Case Studies

AI-Powered Internal Policy Chatbot using LLM & RAG

Background

As organizations grow, employees often struggle to find quick answers to internal policy questions such as HR policies, IT security guidelines, leave rules, and travel reimbursement procedures. These documents are usually long, stored in various formats, and not easily searchable. To address this challenge, a Proof of Concept (POC) was initiated to build an AI-powered chatbot using Large Language Models (LLMs) and Retrieval-Augmented Generation (RAG). The goal was to help employees retrieve accurate, contextual information through a natural language interface.

Challenge

  • Employees had no easy way to access policy information quickly.

  • Manual searching through documents was time-consuming and inefficient.

  • HR and Admin teams received repetitive queries, increasing their workload.

  • The solution had to ensure data privacy and avoid exposing internal content to third-party services.

Solution

Document Ingestion & Indexing

  • Supported file formats: PDF, DOCX, TXT

  • Documents were chunked using paragraph-based logic and embedded using Sentence Transformers.

  • Embeddings were stored in a local FAISS vector database for fast retrieval.

LLM Integration with RAG

  • Integrated OpenAI GPT-4 via LangChain for orchestration.

  • Used Retrieval-Augmented Generation to pull relevant content from the vector store and ground the LLM’s response.

  • All responses included references to source documents and sections for transparency.

Query Interface

  • Developed a simple, responsive web UI using React.

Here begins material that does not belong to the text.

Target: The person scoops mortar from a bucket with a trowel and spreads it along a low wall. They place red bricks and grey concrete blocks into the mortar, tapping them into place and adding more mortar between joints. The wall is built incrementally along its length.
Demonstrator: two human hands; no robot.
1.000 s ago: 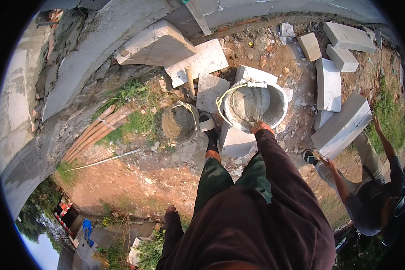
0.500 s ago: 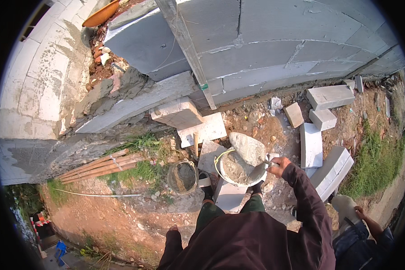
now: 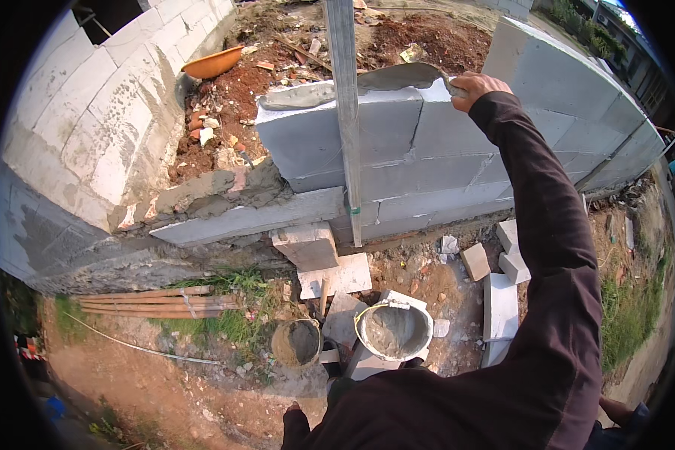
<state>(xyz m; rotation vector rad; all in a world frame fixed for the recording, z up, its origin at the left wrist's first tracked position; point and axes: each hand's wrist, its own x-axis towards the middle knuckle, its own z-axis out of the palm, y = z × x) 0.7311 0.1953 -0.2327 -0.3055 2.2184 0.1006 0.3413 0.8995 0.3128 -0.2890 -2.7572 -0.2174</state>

  • Allowed users to input questions and view clear, contextual responses with source citations.

Security & Admin Features

  • POC included dummy login with optional SSO for future integration.

  • Local document and embedding storage ensured data privacy.

  • Optional admin module allowed document uploads and usage monitoring.

Outcome

MetricResult
Answer AccuracyOver 85% of test questions answered correctly
Source Citation100% of responses included accurate document references
LatencyAverage response time of 3.2 seconds
User FeedbackHighly positive, especially from HR and Admin teams

Sample Use Cases:

  • “What is the company’s policy on sick leave?”
    Response: “Employees are entitled to 12 paid sick leave days per year.” [HR_Policy.pdf, Section 3.2]

  • “Can I carry forward unused vacation days?”
    Response: “Up to 5 days may be carried forward.” [Leave_Policy.docx, Clause 4.1]

  • “What’s the procedure for reporting a phishing email?”
    Response: “Forward the email to infosec@company.com and delete it.” [IT_Security_Guidelines.pdf, Page 8]

Conclusion

The POC proved the effectiveness of using LLMs and RAG for answering internal policy-related queries. The chatbot successfully delivered high-accuracy answers with contextual grounding and source transparency. It demonstrated potential to reduce HR and Admin workloads and improve employee satisfaction through better access to information.